Re: [boost] Formal Review: Boost.Polygon

6 Sep 2009

      I am pleased to be able to review this important library.  Boost would definitely
benefit from the addition of a geometry library of the right sort.

I am certainly not a geometry expert, but I have written a number of 
things in the
last few years that use geometry in GUIs and for geographic data.  I 
have written this
review as a potential user by evaluating how well it would work in a 
couple of example
applications.

My experience over all has been a little disappointing.  I think this 
is mainly because
I had very high hopes for the library.  The reality has not quite met 
my expectations.
As I will explain in detail below, my complaints are mainly things like excessive
warnings and odd misfeatures in the interface.  These are all things 
that could be
fixed, and they perhaps only indicate that the library has arrived a little
prematurely.  Based only on these issues my verdict would be that that 
the library
could be accepted after some revisions.  But we must also look at the 
bigger picture,
i.e. the existence of other competing libraries "in the wings".  I will 
discuss this
after describing my practical evaluation.

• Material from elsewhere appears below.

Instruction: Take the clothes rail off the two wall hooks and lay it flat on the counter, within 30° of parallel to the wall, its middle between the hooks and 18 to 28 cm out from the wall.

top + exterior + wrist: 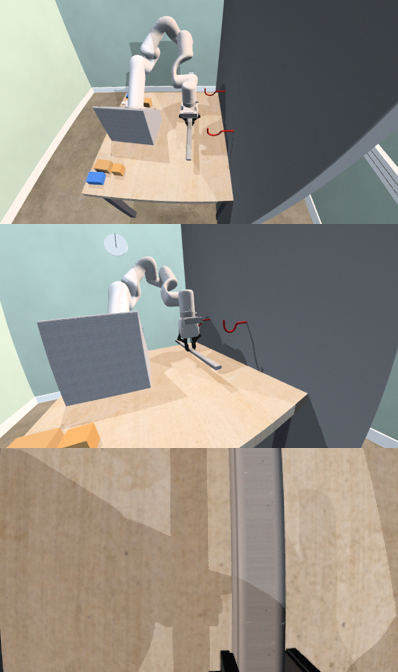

Points starting ** in the following are issues that I think should be 
fixed for the
library to be acceptable.

Application 1
-------------

I have an application that can display placename search result markers 
on a world map
(see http://chezphil.org/tmp/six_thousand_lakes.jpeg).  When no markers 
are shown the
screen can be updated at about 20 frames per second; when many markers 
are shown
the frame rate drops to the point where usability is impaired.  In this 
case the vast
majority of the markers overlap each other, and this could be exploited 
to reduce the
amount of work that needs to be done by the graphics hardware and hence 
boost the
frame rate.

The first step was to add the "magic" required by the library to 
support my rectangle
type.  The examples don't seem to include a custom rectangle, and the decomposition
of a rectangle into a pair of intervals rather than the more common 
pair of points or
point and size, made this a bit tricky.  More serious were the 
following problems:

** The library does not seem to use any sort of explicit concept 
checking; if types do
not satisfy their concepts random errors from deep inside the library 
are emitted.  The
verbosity and incomprehensibility of errors from complex C++ code is, 
in my opinion,
the greatest single failing of the language today.  In the face of 
these ridiculous
messages, some users will simply abandon trying to use the library (or 
the whole
language, and go back to C) or limit themselves to only what can be 
done by copying
examples.  Fixing this needs effort from the language designers, 
compiler writers, and
libraries.  I am not certain that concept checking can totally cure 
this problem,
but it can only help.

** The library spews out enormous quantities of warnings (gcc 4.1.2), I 
think mainly
related to unused parameters.  This has to be fixed (and I don't 
believe fixing it is
hard).

** The library failed to work with std::pair being used as the interval 
type, despite
this being mentioned as a possibility in the documentation.  The 
problem seems to be
that the std namespace is brought into ADL and std::set is found rather 
than the
library's own set function.  I have not investigated how hard this 
would be to fix;
instead I wrote my own pair template.

Having completed the "magic", I started to adapt my marker drawing 
code.  My first
attempt was a minimally-invasive version that would check if each 
marker covered any
new area and not plot it otherwise:

   if (!contains(markers,b)) {
     markers |= b;
     plot(b);
   }

Unfortunately this failed since contains() does not seem to be defined 
for a
polygon_90_set and a rectangle.  This surprised me somewhat.  A 
valuable addition to
the documentation would be a matrix indicating which operations are 
supported between
which types.  Somebody will need every combination of operations and 
types, and it
would be useful to see quickly which are provided, which are planned 
for a future
version of the library, and which cannot be implemented due to some 
restriction of the
library design.

I could have tried to implement contains(polygon_90_set,rectangle) in 
terms of e.g.
intersection but I was concerned that that would have much worse 
complexity than an
optimised contains() algorithm could have.  Which raises another issue:

** Algorithms should indicate their complexity guarantees, and (where 
different) their
expected complexity for common inputs.

So I moved on to a more invasive modification where I accumulate all of 
the rectangles
and use get_rectangles() at the end to extract a minimal set of areas 
to plot:

   for (...) {
     markers |= b;
   }
   get_rectangles(rects,markers);
   foreach(rect in rects) {
     plot(rect);
   }

This works, and reduces the number of rectangles that are plotted from 
about 6,000 to
about 900.  Unfortunately get_rectangles() takes about 100 ms to run, 
which is
slightly longer than plotting the redundant markers would have taken, 
so overall the
frame rate is not improved.

In that code, I was surprised to see that get_rectangles takes an 
output container by
reference.  In this case, I have no need to allocate memory and store 
these rectangles
at all.  I would have prefered some way to get the rectangles as they 
were generated
and pass them directly to my plot function, e.g.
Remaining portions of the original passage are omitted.